• _PROBLEM DESCRIPTION_:
Retype the listing below line for line, but only from the line with "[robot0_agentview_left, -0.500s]" down to the line with "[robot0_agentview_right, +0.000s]", inclusive. Pictures stay out.

------------------------------------------------------------

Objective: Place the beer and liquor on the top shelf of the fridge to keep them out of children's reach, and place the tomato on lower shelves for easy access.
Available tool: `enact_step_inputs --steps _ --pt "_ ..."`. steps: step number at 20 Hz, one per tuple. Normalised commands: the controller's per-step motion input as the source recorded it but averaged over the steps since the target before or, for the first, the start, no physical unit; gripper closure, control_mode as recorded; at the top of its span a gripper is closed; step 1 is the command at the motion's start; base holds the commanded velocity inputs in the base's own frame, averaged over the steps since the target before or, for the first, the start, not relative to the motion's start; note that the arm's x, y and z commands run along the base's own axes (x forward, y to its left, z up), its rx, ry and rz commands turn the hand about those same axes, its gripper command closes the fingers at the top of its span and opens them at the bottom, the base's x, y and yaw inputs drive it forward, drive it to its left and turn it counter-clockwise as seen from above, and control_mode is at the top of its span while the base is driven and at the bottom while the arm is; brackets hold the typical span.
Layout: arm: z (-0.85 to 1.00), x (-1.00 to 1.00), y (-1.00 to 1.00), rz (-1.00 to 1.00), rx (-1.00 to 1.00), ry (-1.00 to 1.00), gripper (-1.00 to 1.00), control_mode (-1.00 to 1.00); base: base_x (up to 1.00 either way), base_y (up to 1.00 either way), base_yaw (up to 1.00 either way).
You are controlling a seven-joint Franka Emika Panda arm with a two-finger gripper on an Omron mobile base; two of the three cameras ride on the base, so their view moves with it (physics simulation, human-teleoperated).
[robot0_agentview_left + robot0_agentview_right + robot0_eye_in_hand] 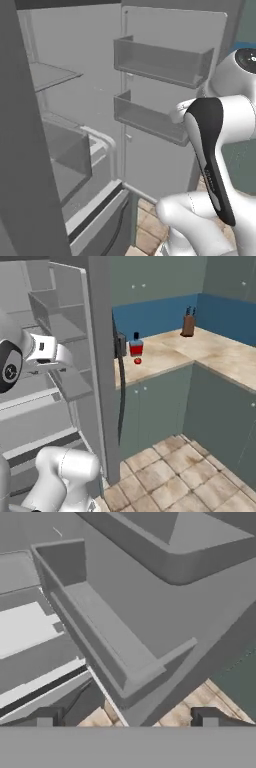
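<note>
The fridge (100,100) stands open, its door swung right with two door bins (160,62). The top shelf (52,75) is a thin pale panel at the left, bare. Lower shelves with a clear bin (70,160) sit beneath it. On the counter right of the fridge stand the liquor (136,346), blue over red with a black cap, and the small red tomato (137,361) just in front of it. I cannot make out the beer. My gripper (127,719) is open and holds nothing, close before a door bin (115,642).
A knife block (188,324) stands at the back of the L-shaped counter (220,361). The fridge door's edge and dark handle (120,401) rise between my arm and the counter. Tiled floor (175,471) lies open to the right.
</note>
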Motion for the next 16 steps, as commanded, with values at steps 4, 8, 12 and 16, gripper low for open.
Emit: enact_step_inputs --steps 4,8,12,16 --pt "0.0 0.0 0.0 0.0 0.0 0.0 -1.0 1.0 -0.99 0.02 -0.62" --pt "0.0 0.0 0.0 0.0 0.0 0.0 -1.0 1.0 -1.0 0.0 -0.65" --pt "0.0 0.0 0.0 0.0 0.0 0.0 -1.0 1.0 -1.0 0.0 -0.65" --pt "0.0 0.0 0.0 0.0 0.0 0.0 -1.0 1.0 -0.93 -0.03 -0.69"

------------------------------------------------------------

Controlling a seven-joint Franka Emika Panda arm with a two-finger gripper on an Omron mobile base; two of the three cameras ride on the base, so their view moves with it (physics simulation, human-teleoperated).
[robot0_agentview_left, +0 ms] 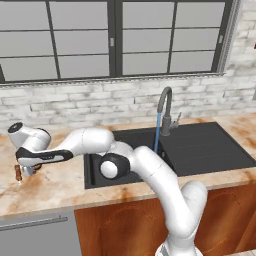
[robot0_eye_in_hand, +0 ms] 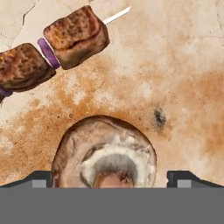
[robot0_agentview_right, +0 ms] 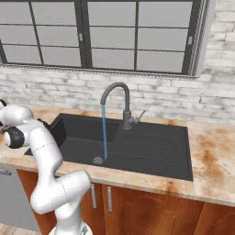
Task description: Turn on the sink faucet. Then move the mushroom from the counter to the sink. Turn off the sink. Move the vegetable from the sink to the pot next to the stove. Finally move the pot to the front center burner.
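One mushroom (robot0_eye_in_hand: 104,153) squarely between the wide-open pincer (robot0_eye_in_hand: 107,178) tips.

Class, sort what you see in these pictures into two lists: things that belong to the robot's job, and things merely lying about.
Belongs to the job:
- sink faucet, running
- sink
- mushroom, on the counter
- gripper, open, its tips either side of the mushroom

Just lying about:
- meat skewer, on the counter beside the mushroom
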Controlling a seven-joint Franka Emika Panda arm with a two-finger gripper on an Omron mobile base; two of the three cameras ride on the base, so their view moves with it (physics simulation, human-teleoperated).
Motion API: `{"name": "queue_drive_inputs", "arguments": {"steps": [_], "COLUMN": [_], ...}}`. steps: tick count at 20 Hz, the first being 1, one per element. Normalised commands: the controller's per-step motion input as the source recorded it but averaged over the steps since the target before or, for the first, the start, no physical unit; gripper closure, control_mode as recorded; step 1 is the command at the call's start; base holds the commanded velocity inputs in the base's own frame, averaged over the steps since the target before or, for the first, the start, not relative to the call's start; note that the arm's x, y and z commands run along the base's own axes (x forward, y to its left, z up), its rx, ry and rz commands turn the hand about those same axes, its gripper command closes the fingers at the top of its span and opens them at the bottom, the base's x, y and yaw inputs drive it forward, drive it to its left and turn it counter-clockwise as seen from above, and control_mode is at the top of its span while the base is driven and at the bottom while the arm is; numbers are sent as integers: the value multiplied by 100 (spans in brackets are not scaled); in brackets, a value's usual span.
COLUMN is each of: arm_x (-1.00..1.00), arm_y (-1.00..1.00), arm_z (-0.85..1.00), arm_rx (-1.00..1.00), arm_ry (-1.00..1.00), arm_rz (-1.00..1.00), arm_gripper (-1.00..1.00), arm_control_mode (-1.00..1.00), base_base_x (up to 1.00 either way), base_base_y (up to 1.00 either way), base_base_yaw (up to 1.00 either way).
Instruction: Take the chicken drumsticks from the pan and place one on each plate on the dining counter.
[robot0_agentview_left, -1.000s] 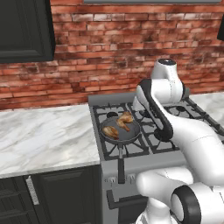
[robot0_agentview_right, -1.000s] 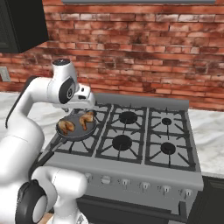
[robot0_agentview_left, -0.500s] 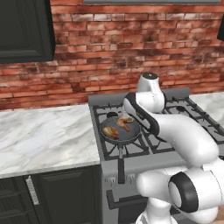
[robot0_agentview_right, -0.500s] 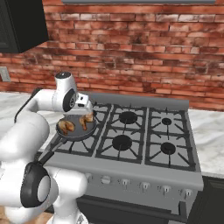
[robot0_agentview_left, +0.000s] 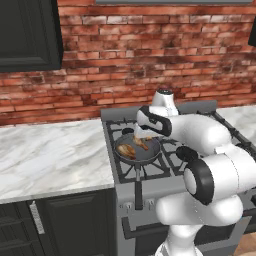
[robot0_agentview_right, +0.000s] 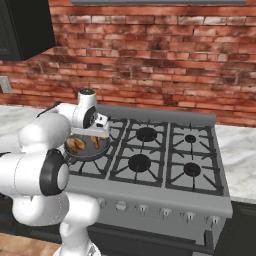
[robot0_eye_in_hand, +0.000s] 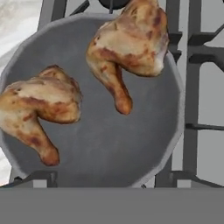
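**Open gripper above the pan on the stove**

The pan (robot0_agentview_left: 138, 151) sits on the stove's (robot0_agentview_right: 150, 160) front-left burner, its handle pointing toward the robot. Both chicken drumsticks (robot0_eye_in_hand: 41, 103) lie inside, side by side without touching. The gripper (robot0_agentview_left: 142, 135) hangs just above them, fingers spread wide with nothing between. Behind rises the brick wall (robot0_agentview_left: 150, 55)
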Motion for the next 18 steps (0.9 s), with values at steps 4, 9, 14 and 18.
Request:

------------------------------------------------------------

• _SOLUTION TO THIS EXERCISE_:
[robot0_agentview_left, -0.500s] 
[robot0_agentview_right, -0.500s] 
[robot0_agentview_left, +0.000s] 
[robot0_agentview_right, +0.000s] 

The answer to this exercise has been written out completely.